- Action item -
Among the records below, which lines contain the string "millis"? Report them.

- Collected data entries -
++++++++++

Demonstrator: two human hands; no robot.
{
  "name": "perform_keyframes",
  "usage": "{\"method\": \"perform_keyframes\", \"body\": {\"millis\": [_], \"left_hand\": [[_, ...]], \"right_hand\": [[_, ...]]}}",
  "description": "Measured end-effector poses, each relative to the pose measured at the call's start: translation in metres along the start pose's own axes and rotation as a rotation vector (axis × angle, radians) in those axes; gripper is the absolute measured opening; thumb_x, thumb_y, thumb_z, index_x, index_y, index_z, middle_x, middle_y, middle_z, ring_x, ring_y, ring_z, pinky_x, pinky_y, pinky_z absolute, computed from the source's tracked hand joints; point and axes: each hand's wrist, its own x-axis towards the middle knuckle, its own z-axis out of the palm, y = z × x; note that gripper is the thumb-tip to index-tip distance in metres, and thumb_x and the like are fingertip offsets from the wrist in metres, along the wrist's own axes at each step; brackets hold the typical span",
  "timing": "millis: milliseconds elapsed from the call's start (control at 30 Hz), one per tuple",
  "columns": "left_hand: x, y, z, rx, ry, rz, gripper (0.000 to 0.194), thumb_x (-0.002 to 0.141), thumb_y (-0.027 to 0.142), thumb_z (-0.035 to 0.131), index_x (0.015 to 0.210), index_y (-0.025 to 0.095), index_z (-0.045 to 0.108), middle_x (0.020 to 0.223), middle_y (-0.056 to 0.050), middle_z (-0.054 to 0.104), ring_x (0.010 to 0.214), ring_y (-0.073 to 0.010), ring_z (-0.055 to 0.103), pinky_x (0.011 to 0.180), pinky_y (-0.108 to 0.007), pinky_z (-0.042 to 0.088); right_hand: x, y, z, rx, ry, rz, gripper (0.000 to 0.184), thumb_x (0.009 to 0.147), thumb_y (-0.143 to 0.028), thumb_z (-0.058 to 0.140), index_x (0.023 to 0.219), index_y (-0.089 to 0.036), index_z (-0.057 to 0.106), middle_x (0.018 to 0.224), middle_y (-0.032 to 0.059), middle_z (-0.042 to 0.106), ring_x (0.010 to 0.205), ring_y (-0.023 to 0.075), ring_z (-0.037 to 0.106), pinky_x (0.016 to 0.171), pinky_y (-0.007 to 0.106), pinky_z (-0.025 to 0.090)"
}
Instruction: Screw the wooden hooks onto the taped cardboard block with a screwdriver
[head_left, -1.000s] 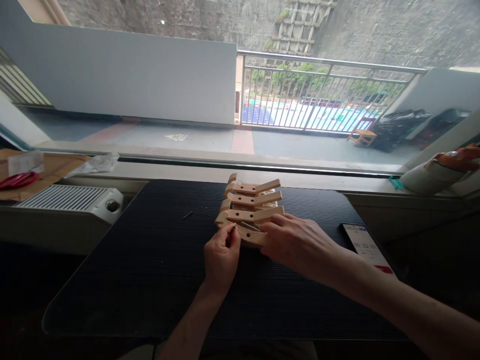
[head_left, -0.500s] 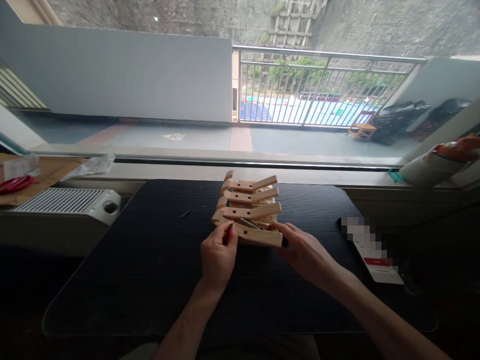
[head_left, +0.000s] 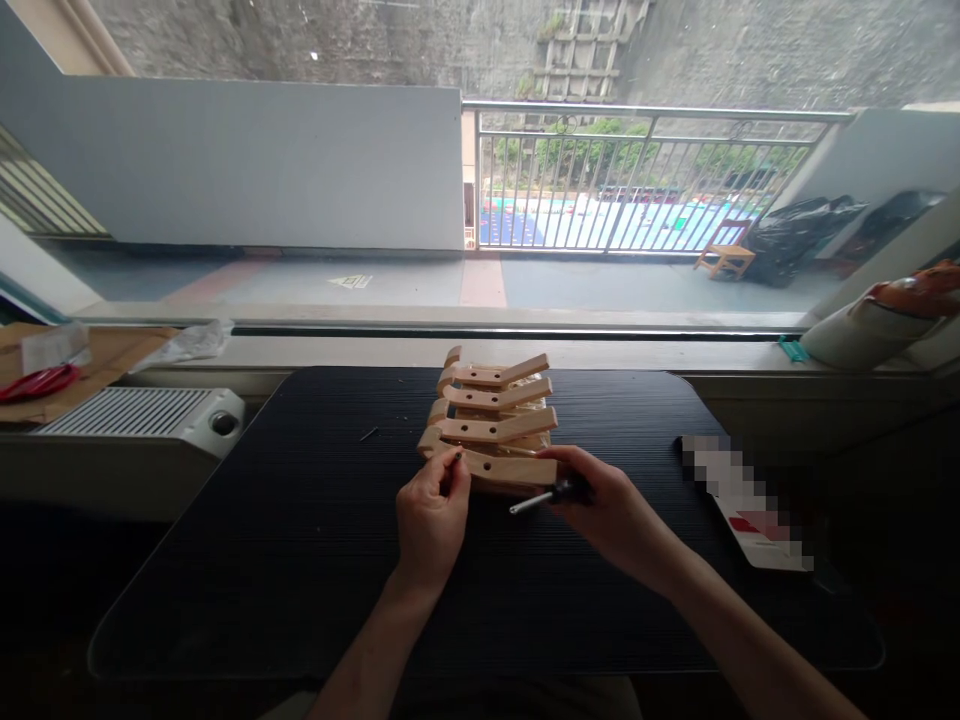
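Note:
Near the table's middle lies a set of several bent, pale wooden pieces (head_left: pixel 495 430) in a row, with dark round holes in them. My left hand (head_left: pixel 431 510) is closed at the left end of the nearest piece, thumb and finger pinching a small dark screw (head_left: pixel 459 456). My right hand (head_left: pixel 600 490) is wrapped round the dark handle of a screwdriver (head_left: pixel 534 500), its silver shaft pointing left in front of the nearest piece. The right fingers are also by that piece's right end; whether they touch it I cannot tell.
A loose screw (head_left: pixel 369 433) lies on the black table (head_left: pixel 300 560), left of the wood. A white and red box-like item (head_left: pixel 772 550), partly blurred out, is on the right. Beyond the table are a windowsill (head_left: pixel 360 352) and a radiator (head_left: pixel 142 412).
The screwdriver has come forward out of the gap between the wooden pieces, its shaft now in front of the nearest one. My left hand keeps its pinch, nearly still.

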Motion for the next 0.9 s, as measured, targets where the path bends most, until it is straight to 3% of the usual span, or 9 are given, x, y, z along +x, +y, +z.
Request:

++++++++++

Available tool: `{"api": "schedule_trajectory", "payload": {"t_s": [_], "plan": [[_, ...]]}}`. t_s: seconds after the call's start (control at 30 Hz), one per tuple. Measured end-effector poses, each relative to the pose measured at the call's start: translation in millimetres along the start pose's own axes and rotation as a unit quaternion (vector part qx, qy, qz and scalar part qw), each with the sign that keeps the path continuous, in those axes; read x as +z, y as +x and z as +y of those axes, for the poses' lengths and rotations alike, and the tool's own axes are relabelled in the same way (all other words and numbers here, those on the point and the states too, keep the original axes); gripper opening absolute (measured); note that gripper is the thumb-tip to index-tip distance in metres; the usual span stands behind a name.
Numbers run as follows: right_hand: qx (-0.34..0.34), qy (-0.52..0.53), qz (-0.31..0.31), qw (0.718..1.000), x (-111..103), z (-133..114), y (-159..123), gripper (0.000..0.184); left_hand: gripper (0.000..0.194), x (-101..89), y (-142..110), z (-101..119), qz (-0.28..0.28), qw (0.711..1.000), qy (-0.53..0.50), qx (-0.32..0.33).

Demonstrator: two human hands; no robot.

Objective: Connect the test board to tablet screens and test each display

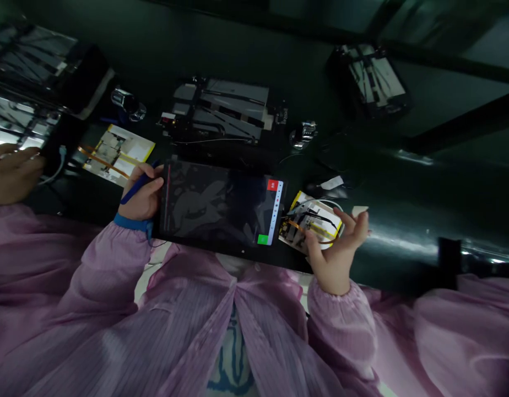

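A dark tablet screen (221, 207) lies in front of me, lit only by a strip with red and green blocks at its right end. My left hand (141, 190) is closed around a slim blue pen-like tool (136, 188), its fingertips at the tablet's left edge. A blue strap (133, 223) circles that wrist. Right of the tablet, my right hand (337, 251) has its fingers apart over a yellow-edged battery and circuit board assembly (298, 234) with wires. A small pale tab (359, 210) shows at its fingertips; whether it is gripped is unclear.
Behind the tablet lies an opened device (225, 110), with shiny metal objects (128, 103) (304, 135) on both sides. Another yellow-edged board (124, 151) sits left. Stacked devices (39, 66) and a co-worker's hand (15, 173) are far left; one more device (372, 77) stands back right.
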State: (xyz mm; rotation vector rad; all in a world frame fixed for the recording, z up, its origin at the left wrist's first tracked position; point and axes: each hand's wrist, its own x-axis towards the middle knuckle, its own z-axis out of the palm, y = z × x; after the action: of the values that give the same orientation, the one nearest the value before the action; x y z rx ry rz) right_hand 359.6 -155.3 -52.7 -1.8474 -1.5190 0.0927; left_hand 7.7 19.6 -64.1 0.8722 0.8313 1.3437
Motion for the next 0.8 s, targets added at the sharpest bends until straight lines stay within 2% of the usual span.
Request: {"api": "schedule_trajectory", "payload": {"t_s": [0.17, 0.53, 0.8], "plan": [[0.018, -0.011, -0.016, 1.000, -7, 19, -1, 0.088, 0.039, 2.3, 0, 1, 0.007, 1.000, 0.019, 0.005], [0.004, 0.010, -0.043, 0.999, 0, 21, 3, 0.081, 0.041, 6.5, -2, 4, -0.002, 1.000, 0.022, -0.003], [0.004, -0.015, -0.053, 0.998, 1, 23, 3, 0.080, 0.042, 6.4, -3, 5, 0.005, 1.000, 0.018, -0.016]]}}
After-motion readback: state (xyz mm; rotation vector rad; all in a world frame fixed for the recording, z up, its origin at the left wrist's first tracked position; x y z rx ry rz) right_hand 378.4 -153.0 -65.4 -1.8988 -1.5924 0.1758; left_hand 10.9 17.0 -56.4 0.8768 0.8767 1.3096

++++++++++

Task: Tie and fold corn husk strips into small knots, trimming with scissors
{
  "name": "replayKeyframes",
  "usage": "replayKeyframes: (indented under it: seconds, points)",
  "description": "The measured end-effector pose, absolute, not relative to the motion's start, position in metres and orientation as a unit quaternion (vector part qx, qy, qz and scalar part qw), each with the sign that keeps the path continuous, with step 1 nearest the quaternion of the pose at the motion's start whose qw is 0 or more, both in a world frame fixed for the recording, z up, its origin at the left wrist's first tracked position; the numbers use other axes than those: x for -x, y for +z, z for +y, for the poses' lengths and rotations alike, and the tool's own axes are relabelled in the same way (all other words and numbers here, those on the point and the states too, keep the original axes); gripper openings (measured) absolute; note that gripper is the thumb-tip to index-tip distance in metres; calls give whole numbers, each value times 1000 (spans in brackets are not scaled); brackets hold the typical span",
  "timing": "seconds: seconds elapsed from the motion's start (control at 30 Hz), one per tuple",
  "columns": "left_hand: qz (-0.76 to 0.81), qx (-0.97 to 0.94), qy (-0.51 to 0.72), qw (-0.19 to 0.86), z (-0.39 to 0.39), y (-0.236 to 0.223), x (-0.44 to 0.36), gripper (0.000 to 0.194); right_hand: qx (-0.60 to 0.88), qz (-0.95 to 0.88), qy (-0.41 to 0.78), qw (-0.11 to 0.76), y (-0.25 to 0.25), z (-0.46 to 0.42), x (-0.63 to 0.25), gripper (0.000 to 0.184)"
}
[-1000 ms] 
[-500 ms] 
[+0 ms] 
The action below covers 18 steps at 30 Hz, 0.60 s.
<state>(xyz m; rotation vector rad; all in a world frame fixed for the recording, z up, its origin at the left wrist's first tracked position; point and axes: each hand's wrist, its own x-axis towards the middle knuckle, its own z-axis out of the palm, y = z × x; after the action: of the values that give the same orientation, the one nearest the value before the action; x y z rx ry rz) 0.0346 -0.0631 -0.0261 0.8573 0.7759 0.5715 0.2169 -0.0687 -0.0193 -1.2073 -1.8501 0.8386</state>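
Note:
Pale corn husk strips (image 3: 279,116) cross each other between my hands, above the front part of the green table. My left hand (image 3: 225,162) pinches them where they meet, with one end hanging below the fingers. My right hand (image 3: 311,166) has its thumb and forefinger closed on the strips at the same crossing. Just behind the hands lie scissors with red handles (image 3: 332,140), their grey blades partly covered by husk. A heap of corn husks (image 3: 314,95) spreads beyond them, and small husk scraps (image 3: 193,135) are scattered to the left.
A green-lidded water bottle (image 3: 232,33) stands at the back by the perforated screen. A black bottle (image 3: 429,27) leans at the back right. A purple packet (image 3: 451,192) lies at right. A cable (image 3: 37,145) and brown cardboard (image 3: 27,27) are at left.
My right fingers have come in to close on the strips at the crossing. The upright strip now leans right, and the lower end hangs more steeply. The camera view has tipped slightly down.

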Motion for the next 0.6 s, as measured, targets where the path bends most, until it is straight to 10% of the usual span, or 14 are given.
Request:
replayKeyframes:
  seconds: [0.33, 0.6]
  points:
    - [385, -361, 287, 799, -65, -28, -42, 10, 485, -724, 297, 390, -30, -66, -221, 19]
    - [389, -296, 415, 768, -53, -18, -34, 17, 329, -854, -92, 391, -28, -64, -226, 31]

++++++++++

- The answer -
  "usage": "{\"method\": \"perform_keyframes\", \"body\": {\"millis\": [_], \"left_hand\": [[_, ...]], \"right_hand\": [[_, ...]]}}",
  "timing": "millis: milliseconds elapsed from the call's start (control at 30 Hz), one per tuple",

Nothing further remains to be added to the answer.